# Raster Reclassification Script

## Overview
This notebook contains a Python script for reclassifying pixel values in raster datasets using the GDAL library. The `reclassify_raster` function processes raster files, allowing users to modify pixel values based on a specified reclassification dictionary. The function handles large datasets efficiently by processing them in manageable blocks.

## Function: `reclassify_raster`

### Purpose
The `reclassify_raster` function reads an input raster file, reclassifies its pixel values according to a user-defined mapping, and writes the reclassified values to an output raster file. This is useful for tasks such as data simplification, feature extraction, or changing classifications for further analysis.

### Parameters
- **`input_path` (str)**: Path to the input raster file (e.g., a GeoTIFF).
- **`output_path` (str)**: Path where the output raster will be saved.
- **`reclass_dict` (dict)**: A dictionary mapping original pixel values to new values. 
  - Keys can represent original pixel values or ranges (as tuples), and values represent the new reclassified values.
- **`nodata_value` (int or float)**: The value to assign to NoData pixels in the output raster.
- **`data_type` (int)**: The data type for the output raster. This should be a GDAL data type constant (e.g., `gdal.GDT_Byte`, `gdal.GDT_Int16`, etc.).

### Returns
- **None**: The function writes the reclassified raster to the output path and does not return any value.

### Notes
- The function assumes that the input raster can be processed in manageable blocks to avoid memory issues.
- It sets a NoData value for the output raster to properly handle missing data.

## Author
- Rubén Crespo Ceballos

In [1]:
from osgeo import gdal, gdalconst
import os
import numpy as np
import csv

In [None]:
"""For small rasters"""
def reclassify_raster(input_path, output_path, reclass_dict, nodata_value, data_type):
    """
    Reclassifies the pixel values of a raster dataset based on a provided reclassification dictionary.

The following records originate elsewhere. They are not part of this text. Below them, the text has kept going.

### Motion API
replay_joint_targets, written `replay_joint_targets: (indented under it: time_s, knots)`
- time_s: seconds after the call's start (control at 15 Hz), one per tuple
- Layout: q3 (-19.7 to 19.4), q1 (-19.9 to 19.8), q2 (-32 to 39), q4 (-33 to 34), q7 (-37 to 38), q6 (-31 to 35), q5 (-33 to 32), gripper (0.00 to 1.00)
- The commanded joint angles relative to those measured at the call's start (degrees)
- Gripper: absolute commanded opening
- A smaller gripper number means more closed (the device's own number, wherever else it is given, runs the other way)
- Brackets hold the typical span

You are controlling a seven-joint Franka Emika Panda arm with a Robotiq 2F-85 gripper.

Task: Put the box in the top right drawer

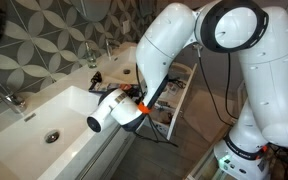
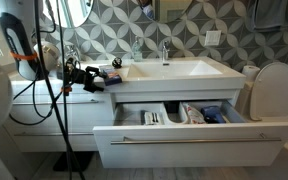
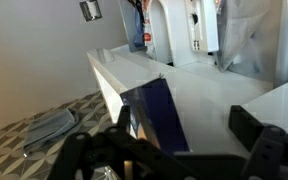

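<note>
The box is a flat dark blue carton. It lies on the white counter in the wrist view, between my fingers and closer to the left one. My gripper is open and low over it, not closed on it. In an exterior view the gripper reaches over the counter left of the basin, with the box at its tip. The top right drawer is pulled out under the basin and holds several small items. In an exterior view it shows behind my arm; the gripper is mostly hidden there.
A white basin with a faucet sits above the open drawer. A toilet stands beside the vanity. A second basin lies along the counter. Cables hang by my arm. Tiled wall behind.
</note>
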Motion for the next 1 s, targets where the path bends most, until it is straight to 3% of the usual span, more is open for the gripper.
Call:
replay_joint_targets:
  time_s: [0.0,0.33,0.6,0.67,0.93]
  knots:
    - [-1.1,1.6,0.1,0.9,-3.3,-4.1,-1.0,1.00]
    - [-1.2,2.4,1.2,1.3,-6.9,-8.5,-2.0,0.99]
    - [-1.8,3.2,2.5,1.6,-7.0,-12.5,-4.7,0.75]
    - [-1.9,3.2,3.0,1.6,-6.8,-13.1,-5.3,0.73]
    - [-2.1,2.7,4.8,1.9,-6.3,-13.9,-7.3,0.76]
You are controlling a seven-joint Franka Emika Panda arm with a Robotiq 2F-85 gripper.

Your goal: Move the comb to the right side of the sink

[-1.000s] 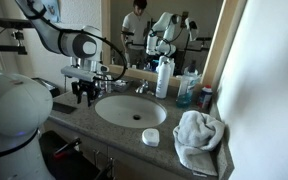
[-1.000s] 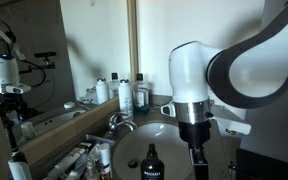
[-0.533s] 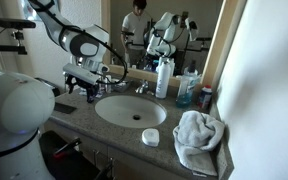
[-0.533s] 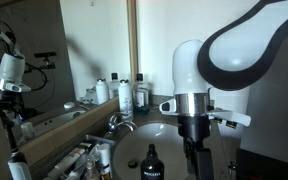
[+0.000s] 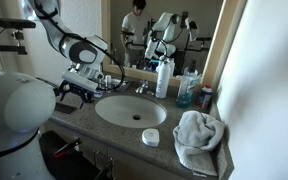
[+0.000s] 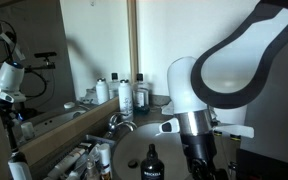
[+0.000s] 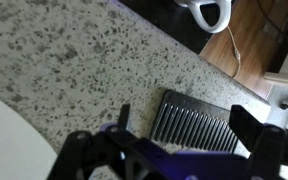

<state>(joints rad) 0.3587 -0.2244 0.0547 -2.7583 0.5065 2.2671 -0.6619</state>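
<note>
The countertop (image 7: 64,60) is speckled granite, grey and beige with dark flecks. The comb (image 7: 199,125) is black, as is the gripper (image 7: 169,145). The sink (image 5: 114,108) is white, the crumpled towel (image 5: 198,138) is off-white, and one bottle (image 5: 186,92) is blue.

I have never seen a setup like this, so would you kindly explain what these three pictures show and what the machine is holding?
It is a single robot arm at a bathroom counter. Two pictures come from cameras standing in the room; the third looks down from the arm's wrist. On the counter are a sink, a crumpled towel and bottles by the mirror. In the wrist view the gripper is open above a dark comb lying on the speckled stone. Nothing is held yet.
</note>
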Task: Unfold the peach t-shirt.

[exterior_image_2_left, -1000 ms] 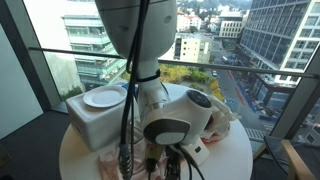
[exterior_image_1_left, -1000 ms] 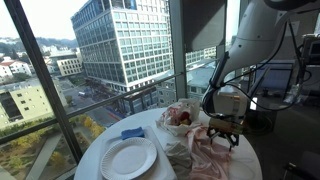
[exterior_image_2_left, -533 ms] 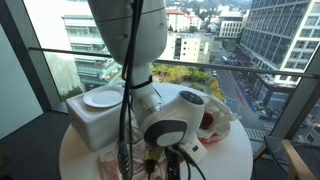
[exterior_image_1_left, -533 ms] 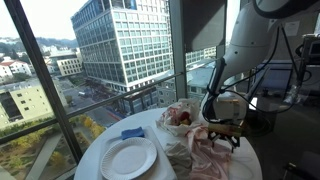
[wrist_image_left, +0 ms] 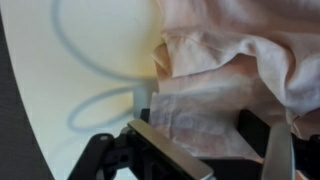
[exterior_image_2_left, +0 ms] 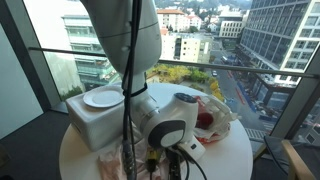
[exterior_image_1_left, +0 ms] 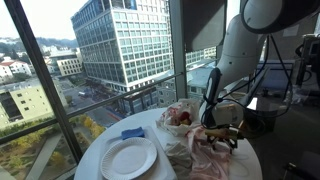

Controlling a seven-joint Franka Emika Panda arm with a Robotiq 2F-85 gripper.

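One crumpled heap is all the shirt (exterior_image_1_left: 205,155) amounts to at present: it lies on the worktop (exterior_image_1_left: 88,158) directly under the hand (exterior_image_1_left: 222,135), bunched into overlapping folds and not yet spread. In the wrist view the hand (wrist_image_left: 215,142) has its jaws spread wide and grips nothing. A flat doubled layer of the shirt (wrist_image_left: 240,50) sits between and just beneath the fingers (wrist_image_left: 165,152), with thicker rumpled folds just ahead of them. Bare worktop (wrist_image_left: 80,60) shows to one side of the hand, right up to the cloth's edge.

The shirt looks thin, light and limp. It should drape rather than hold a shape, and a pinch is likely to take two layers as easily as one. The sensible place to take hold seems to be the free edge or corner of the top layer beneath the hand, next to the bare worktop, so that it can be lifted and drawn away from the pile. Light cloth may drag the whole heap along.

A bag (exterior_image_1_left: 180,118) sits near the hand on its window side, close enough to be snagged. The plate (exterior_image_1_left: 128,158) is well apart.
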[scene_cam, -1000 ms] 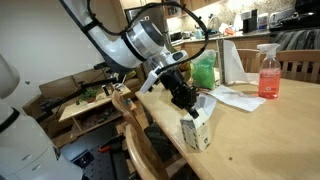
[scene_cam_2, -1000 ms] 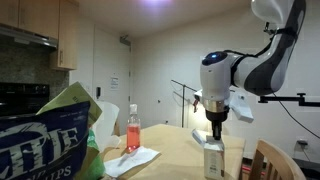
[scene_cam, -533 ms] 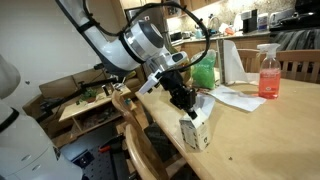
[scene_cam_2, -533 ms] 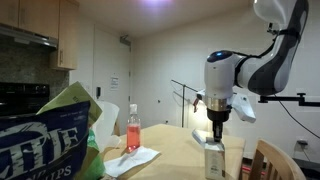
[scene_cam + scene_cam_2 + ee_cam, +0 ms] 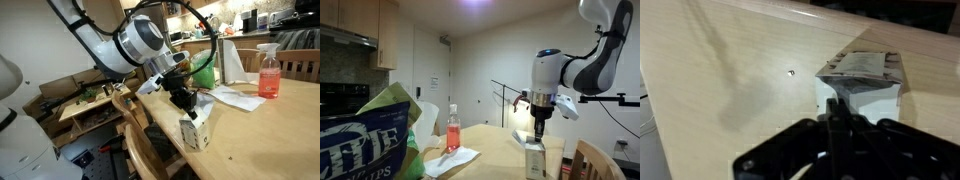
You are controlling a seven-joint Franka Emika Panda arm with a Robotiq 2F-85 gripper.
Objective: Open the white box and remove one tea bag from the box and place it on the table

    This function reads a raster file from the specified input path, reclassifies its pixel values 
    according to the given dictionary, and writes the reclassified values to a new raster file 
    at the specified output path. It preserves the original raster's projection and geotransform 
    information.

    Parameters:
        input_path (str): Path to the input raster file (e.g., a GeoTIFF).
        output_path (str): Path where the output raster will be saved.
        reclass_dict (dict): A dictionary mapping original pixel values to new values. 
                             Keys represent original values, and values represent the reclassified values.
        nodata_value (int or float): The value to assign to NoData pixels in the output raster.
        data_type (int): The data type for the output raster. This should be a GDAL data type constant 
                         (e.g., gdal.GDT_Byte, gdal.GDT_Int16, etc.).

    Returns:
        None: The function writes the reclassified raster to the output path and does not return any value.

    Notes:
        - The function assumes that the input raster is small enough to be processed in memory.
        - It sets a NoData value for the output raster to properly handle missing data.
    """
    
    # Open the input raster
    input_ds = gdal.Open(input_path, gdalconst.GA_ReadOnly)
    if input_ds is None:
        print(f"Error: Unable to open input raster {input_path}")
        return

    # Get raster information
    rows = input_ds.RasterYSize
    cols = input_ds.RasterXSize
    bands = input_ds.RasterCount

    # Create an output raster
    driver = gdal.GetDriverByName('GTiff')
    output_ds = driver.Create(output_path, cols, rows, bands, 
                              data_type,  # CUIDADO AQUI
                              options=['COMPRESS=DEFLATE', 'TILED=YES'])
    output_ds.SetProjection(input_ds.GetProjection())
    output_ds.SetGeoTransform(input_ds.GetGeoTransform())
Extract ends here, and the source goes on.